__Try it__. Could you print exactly the lines of the listing below, starting at the line that has "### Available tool" and ending at the line that has "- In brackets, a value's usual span", and only those lines?

──────────────────────────────

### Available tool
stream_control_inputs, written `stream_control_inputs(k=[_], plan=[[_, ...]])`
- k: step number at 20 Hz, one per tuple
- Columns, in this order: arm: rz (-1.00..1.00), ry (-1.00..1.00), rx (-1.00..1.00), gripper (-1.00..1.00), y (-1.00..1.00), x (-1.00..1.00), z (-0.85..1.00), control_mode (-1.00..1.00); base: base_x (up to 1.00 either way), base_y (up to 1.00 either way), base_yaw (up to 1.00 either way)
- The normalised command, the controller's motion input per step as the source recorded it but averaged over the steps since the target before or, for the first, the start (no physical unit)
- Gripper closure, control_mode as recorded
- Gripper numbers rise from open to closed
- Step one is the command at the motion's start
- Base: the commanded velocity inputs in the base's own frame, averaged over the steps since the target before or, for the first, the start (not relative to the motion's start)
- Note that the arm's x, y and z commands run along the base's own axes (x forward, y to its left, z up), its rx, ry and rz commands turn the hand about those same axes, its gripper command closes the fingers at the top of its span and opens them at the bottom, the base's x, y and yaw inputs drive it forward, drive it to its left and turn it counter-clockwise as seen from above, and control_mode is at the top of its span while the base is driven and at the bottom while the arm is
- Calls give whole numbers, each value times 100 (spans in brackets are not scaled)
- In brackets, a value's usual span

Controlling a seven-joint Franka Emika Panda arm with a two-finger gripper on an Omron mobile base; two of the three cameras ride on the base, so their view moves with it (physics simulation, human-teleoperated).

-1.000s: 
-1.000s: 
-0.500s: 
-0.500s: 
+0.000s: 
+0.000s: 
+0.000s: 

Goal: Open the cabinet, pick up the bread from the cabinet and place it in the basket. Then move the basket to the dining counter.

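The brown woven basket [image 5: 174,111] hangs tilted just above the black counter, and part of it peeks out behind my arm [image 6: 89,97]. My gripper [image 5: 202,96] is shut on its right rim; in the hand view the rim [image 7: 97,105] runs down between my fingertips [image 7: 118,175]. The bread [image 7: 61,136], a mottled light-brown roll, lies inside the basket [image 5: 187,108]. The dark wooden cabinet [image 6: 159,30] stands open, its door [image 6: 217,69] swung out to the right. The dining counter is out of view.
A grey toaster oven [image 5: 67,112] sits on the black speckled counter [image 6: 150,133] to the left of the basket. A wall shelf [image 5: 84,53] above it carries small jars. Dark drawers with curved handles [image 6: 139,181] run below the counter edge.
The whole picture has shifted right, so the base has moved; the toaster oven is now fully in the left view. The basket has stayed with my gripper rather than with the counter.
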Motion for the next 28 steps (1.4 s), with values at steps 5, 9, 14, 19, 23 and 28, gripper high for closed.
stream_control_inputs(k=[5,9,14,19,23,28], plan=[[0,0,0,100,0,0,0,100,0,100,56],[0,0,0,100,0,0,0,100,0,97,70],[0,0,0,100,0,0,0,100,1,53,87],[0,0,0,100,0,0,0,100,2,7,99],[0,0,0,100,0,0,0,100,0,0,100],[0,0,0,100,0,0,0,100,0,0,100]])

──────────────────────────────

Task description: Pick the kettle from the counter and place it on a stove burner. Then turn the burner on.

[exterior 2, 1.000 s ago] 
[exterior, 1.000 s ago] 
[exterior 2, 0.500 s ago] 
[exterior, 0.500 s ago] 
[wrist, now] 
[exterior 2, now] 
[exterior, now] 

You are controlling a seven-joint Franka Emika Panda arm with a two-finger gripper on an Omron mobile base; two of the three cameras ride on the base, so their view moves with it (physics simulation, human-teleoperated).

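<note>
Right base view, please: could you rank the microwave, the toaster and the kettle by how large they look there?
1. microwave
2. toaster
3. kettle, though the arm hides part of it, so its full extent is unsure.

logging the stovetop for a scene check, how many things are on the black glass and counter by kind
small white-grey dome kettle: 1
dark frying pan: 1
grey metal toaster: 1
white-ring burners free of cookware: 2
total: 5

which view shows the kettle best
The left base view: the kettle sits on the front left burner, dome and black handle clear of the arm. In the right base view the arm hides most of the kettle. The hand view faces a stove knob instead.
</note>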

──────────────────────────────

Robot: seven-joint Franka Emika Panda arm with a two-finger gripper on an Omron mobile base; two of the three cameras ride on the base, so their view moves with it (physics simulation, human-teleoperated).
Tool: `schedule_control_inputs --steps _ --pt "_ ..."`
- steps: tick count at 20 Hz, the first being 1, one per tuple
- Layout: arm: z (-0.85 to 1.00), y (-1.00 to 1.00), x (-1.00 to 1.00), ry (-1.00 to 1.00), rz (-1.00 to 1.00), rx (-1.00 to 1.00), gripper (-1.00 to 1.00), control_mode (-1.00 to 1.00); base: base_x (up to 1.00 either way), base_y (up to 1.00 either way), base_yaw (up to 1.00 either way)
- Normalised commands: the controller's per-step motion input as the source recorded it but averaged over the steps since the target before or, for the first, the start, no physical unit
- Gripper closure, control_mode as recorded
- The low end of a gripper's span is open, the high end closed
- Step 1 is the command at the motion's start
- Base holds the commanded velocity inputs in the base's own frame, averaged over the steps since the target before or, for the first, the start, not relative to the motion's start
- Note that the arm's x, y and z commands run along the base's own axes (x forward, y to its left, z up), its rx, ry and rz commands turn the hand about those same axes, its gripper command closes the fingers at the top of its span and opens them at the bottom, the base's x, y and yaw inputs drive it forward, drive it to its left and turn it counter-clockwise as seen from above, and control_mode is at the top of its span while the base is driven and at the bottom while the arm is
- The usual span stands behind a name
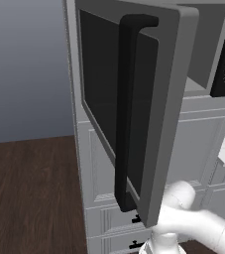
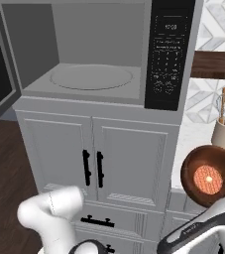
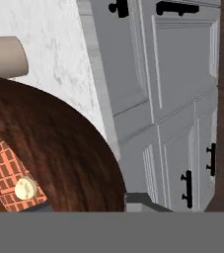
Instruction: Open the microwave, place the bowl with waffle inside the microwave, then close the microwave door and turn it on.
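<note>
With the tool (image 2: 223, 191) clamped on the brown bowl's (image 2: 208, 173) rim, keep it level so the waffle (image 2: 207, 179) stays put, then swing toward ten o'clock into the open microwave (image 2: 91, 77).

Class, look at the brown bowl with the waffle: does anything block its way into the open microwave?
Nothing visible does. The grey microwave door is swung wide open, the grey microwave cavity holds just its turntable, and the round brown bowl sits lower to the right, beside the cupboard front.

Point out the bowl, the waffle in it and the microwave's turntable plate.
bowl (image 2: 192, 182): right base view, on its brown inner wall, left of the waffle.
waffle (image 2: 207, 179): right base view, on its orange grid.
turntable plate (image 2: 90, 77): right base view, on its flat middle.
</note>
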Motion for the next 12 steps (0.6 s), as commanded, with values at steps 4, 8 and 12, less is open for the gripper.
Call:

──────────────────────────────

__Your solution__.
### Available tool
stream_control_inputs, written `stream_control_inputs(k=[_], plan=[[_, ...]])`
- k: step number at 20 Hz, one per tuple
- Columns, in this order: arm: rz (-1.00..1.00), ry (-1.00..1.00), rx (-1.00..1.00), gripper (-1.00..1.00), y (-1.00..1.00), x (-1.00..1.00), z (-0.85..1.00), control_mode (-1.00..1.00); base: base_x (up to 1.00 either way), base_y (up to 1.00 either way), base_yaw (up to 1.00 either way)
- The normalised command, the controller's motion input per step as the source recorded it but averaged over the steps since the target before or, for the first, the start (no physical unit)
- Gripper closure, control_mode as recorded
- Gripper numbers rise from open to closed
- Step one is the command at the motion's start
- Base: the commanded velocity inputs in the base's own frame, averaged over the steps since the target before or, for the first, the start (not relative to the motion's start)
- Note that the arm's x, y and z commands run along the base's own axes (x forward, y to its left, z up), its rx, ry and rz commands turn the hand about those same axes, its gripper command closes the fingers at the top of its span and opens them at the bottom, the base's x, y and yaw inputs drive it forward, drive it to its left and turn it counter-clockwise as seen from above, and control_mode is at the top of its span while the base is driven and at the bottom while the arm is
- Calls give whole numbers, each value times 100 (spans in brackets are not scaled)
- In brackets, a value's usual span

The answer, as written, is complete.